On 5 December 1938, Gollnow joined the Foreign Office to prepare for service as consulate secretary. On 19 August 1939 Gollnow was appointed consulate secretary by Foreign Minister Joachim von Ribbentrop.

Looking to learn the English language, so as to enable him to achieve a more senior position at the Foreign Office, Gollnow answered an advert by Jane Donner, the niece of Mildred Harnack that read Studentin unterrichtet Englisch, ihr Muttersprache in a Berlin newspaper. Gollnow was initially taught by Donner at the Faculty of Foreign Studies. but when she became too busy, she passed Gollnow onto Mildred Harnack, who taught him at her home. He became friends with the Mildred Harnack, an American professor of American English Literature. From April 1939, Gollnow studied part-time at the Institute of Foreign Affairs.

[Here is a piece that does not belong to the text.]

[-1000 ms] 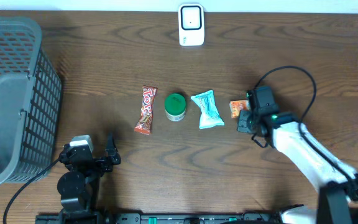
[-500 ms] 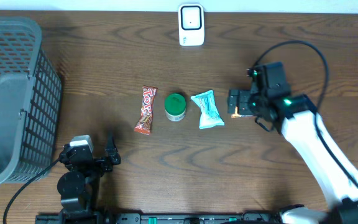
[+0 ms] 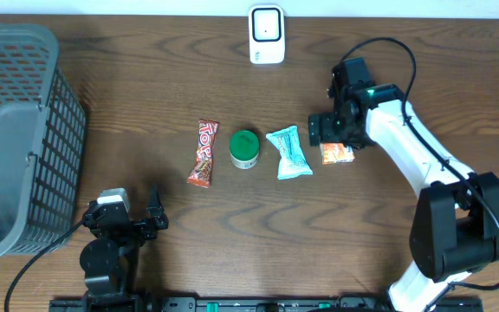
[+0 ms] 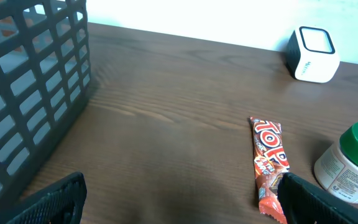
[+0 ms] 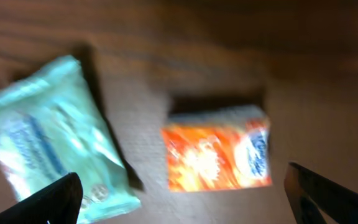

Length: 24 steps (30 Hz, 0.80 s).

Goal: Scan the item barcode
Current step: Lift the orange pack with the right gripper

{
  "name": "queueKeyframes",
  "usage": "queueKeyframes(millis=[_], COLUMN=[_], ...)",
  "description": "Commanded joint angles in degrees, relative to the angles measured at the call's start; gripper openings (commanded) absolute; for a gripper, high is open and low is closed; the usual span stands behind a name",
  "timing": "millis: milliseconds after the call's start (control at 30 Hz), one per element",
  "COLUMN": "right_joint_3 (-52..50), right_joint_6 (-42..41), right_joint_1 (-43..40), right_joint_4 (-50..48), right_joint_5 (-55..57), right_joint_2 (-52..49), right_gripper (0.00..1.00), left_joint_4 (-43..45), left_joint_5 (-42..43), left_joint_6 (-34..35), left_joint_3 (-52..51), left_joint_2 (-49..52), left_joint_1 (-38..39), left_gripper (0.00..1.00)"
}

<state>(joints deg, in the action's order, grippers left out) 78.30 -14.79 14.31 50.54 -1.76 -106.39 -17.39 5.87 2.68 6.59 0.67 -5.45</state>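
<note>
Four items lie in a row mid-table: a red candy bar (image 3: pixel 204 152), a green-lidded jar (image 3: pixel 244 149), a light blue packet (image 3: pixel 289 152) and an orange packet (image 3: pixel 337 154). The white scanner (image 3: pixel 266 35) stands at the back edge. My right gripper (image 3: pixel 333 136) hovers open just above the orange packet (image 5: pixel 216 155), which is blurred in the right wrist view and lies flat between and ahead of the fingertips; nothing is held in the right gripper (image 5: pixel 185 205). My left gripper (image 3: pixel 156 215) rests open at the front left, and the left gripper (image 4: pixel 179 202) faces the candy bar (image 4: pixel 270 163).
A large grey mesh basket (image 3: pixel 16 139) fills the left side, and the basket (image 4: pixel 30 93) is close on the left in the left wrist view. The right arm's black cable (image 3: pixel 388 52) loops over the back right of the table.
The right arm swung from the near right of the orange packet round toward the back, and its gripper now sits over the packet with jaws spread wider. The left arm has not moved.
</note>
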Motion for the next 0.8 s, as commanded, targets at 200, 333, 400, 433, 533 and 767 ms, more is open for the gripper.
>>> queueKeyframes(millis=[200, 333, 400, 433, 533, 767], right_joint_3=[0.92, 0.94, 0.96, 0.96, 1.20, 1.31], right_joint_6=[3.76, 3.72, 3.69, 3.72, 3.72, 3.74], right_joint_1=[-2.86, -2.86, -2.86, -2.86, -2.86, -2.86], right_joint_4=[2.49, 2.60, 2.89, 2.82, 2.23, 0.39], right_joint_5=[-0.55, -2.43, -2.91, -2.93, -2.91, -1.51], right_joint_2=[-2.97, -5.31, -6.99, -7.98, -10.19, -11.65], right_gripper=[0.99, 0.99, 0.99, 0.99, 0.99, 0.99], left_joint_4=[-1.66, -1.66, -1.66, -1.66, -1.66, -1.66], left_joint_5=[0.13, 0.13, 0.13, 0.13, 0.13, 0.13], left_joint_6=[-0.94, -0.94, -0.94, -0.94, -0.96, -0.94], left_joint_3=[-0.76, -0.76, -0.76, -0.76, -0.76, -0.76], left_joint_2=[-0.44, -0.44, -0.44, -0.44, -0.44, -0.44], left_joint_1=[0.17, 0.17, 0.17, 0.17, 0.17, 0.17], left_gripper=[0.98, 0.98, 0.98, 0.98, 0.98, 0.98])
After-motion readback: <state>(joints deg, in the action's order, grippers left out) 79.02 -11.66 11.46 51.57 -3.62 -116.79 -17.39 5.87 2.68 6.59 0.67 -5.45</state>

On 1 April 1939, Gollnow became a reserve officer in the Luftwaffe with the rank of second lieutenant. In June 1940, Gollnow was drafted to a Luftwaffe Jagdfliegerschule in Tutow where he taught aircraft identification. While there, he underwent paratrooper training. In the summer of 1941 he was promoted to first lieutenant. At Arvid Harnack's suggestion, Gollnow continued his studies at the institute. Gollnow met Harro Schulze-Boysen through Mildred Harnack. Under the guise of helping him, Schulze-Boysen became an influence on Gollnow in the hope of turning him into an informer. In October 1941, Gollnow was promoted to a position in The Foreign Branch of the Abwehr in the Oberkommando der Wehrmacht of the Armed Forces High Command. Looking to impress the Harnacks, resulted in gross carelessness as Gollnow gave away information on the Abwehr that should have remained secret. Eventually, he became an important source to both the Harnacks and Schulze-Boysen.

==Arrest and Trial==
On 19 October 1942, Gollnow was arrested. On 19 December 1942, the 2nd senate of the Reichskriegsgericht sentenced Gollnow to death for disobedience in the field and disclosing state secrets to the enemy.

After the trial, Gollnow was separated from the imprisoned group and sent to Lehrterstrasse prison on 21 January 1943. Gollnow's execution was postponed so he could testify at the new trial of Mildred Harnack and Erika von Brockdorff.

==Execution==
On 12 February 1943, Gollnow was executed by firing squad at Tegel Prison.